DIFFERENCES IN VASCULAR REACTIVITY IN MODELS OF ISCHEMIC ACUTE-RENAL-FAILURE

To determine the mechanism of observed differences in vasoreactivity in norepinephrine-induced (NE) and renal artery clamp (RAC) models of ischemic acute renal failure (ARF), induction renal blood flow (RBF) was measured and vascular reactivity examined one week thereafter in NE- and RAC-ARF rat kidneys that had identical levels of renal dysfunction. Morphology also was compared at 48 hours and one week. In NE-ARF, RBF was 14% during 90 minutes of induction and by 60 minutes post-NE infusion was only 18% of baseline. In contrast, in RAC-ARF RBF was effectively 0 for 75 minutes but returned to 95% of baseline by 60 minutes after clamp release. At one week there was a paradoxical increase in renovascular resistance (RVR) to renal perfusion pressure (RPP) reduction in the autoregulatory range and an augmented vasoconstriction to renal nerve stimulation (RNS) in NE-ARF, but no change in RVR and minimal reduction in RBF to these same respective stimuli in RAC-ARF (both different at P < 0.001). NE-ARF were more sensitive to intrarenal norepinephrine than RAC-ARF kidneys (P < 0.001). Neither NE- nor RAC-ARF kidneys responded to endothelium-dependent acetylcholine (ACh). Vasodilation to endothelium-independent prostacyclin (PGI2) in NE- was similar to sham-ARF, but there was an attenuated response in RAC-ARF kidneys (P < 0.001).

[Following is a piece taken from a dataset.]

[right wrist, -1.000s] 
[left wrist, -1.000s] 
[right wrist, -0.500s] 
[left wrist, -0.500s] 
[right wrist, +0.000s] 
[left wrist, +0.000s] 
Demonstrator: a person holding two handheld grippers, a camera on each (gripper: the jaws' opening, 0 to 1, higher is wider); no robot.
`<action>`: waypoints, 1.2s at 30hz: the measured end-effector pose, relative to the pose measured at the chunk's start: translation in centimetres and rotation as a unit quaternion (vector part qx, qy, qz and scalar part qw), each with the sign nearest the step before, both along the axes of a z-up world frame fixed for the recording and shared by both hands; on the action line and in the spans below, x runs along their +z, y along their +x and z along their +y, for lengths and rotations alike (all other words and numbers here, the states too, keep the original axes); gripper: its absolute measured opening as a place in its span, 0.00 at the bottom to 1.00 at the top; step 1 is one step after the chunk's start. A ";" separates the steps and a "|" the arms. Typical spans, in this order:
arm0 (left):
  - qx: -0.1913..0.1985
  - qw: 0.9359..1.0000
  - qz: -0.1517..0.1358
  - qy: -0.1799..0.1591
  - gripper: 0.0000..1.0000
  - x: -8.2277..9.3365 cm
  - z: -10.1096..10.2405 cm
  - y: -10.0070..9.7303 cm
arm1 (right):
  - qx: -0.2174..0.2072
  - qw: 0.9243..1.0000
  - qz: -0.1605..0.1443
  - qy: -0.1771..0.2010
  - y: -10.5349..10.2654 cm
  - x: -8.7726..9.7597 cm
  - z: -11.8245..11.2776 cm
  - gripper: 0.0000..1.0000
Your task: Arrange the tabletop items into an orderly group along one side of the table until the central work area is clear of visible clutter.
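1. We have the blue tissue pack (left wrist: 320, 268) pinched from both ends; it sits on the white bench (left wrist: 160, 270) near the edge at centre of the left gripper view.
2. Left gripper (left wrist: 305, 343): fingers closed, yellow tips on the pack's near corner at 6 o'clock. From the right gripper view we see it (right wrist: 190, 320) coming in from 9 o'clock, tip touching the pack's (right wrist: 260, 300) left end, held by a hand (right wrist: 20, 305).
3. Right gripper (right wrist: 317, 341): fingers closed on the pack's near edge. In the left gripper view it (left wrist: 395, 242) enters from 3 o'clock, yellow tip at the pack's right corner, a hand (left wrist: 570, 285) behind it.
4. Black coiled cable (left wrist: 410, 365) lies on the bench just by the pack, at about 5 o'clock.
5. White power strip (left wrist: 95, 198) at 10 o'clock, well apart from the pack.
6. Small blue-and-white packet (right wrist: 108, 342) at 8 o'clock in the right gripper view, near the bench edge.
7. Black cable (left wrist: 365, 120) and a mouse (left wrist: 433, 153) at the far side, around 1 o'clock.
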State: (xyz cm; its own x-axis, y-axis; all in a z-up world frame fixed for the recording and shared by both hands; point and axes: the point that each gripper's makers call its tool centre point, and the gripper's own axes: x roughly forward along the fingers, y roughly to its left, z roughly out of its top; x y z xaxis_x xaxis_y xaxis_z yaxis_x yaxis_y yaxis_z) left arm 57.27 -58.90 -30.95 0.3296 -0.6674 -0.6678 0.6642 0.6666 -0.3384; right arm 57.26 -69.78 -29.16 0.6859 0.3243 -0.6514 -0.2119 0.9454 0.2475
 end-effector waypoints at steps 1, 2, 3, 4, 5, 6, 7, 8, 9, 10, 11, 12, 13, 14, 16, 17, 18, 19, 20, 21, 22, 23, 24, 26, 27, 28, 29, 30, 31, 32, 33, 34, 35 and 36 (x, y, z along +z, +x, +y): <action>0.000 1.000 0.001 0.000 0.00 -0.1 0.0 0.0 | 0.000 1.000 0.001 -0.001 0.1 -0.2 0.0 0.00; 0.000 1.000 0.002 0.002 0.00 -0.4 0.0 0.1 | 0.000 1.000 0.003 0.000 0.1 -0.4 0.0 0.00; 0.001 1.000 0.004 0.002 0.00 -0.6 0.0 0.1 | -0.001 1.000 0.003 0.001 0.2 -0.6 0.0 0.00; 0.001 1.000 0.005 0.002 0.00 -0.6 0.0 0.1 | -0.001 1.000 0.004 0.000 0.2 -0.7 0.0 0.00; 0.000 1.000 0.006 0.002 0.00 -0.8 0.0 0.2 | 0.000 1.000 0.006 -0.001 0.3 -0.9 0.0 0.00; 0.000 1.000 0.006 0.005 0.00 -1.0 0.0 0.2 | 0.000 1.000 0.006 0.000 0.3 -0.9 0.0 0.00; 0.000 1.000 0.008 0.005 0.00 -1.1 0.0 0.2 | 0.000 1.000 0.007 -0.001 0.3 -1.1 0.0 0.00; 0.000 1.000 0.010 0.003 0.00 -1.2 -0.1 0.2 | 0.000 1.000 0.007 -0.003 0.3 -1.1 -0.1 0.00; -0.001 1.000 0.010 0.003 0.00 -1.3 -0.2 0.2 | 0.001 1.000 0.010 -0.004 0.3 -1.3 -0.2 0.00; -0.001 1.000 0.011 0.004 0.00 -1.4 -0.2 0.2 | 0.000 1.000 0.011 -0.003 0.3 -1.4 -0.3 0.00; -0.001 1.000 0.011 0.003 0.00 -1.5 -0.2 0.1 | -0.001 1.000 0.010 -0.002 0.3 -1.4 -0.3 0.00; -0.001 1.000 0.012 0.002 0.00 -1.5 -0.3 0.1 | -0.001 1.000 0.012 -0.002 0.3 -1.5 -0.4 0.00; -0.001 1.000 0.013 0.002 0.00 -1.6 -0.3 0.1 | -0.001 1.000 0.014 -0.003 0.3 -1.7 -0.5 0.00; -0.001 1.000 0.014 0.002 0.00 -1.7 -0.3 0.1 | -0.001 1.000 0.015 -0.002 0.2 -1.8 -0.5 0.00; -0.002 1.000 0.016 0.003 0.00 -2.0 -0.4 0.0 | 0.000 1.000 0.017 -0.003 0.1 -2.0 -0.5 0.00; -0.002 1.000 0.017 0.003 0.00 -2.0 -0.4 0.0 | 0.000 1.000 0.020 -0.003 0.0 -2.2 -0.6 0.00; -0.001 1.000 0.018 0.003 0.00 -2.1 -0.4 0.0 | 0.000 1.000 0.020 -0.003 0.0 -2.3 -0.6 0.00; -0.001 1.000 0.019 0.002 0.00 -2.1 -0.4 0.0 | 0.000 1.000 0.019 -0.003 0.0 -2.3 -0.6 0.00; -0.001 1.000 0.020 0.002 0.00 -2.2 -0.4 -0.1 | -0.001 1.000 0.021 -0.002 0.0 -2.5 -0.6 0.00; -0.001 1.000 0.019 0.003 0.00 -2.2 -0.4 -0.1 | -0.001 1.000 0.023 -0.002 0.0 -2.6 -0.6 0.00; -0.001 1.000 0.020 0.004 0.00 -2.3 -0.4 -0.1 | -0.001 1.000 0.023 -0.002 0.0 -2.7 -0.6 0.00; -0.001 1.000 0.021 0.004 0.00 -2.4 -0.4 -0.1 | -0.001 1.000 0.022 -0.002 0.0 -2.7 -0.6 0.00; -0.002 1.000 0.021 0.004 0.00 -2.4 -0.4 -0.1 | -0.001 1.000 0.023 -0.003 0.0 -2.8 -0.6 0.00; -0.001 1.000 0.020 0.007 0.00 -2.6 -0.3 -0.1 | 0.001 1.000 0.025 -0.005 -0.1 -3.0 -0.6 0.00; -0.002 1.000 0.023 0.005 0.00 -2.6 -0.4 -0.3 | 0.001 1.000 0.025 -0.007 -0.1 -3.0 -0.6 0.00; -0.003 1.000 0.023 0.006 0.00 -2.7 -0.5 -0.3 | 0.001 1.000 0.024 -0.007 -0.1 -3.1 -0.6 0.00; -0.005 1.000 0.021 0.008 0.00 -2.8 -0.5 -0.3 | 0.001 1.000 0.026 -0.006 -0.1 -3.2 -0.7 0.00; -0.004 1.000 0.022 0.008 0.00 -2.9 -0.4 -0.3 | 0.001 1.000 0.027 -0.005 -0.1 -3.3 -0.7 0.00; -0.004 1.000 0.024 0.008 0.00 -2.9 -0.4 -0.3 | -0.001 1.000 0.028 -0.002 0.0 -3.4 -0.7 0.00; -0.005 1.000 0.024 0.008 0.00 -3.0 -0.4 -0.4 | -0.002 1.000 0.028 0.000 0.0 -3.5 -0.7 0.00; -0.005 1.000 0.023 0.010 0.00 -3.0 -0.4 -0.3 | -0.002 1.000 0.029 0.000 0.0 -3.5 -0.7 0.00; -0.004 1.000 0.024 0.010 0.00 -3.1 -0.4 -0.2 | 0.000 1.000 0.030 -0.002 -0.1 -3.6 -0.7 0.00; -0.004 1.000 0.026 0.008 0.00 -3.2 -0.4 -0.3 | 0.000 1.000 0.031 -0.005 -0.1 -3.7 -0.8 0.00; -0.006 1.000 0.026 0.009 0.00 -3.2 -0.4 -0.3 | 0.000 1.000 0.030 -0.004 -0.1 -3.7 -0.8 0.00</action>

Morphology at 48 hours showed smooth muscle necrosis in half of the resistance vessels in RAC- but in < 10% of those in NE-ARF. Except for a slightly greater frequency of tubular casts at 48 hours in RAC-ARF, tubular injury was indistinguishable. It is concluded that NE-ARF has evidence of a predominant functional endothelial vascular injury while RAC-ARF has both morphologic and functional evidence of a predominant smooth muscle injury. Differences in vascular injury between the two models, at least in part, may be the consequence of differences in severity of initial ischemia and/or the rates of recovery of RBF; however, an additional or separate toxic effect of infused NE cannot be excluded.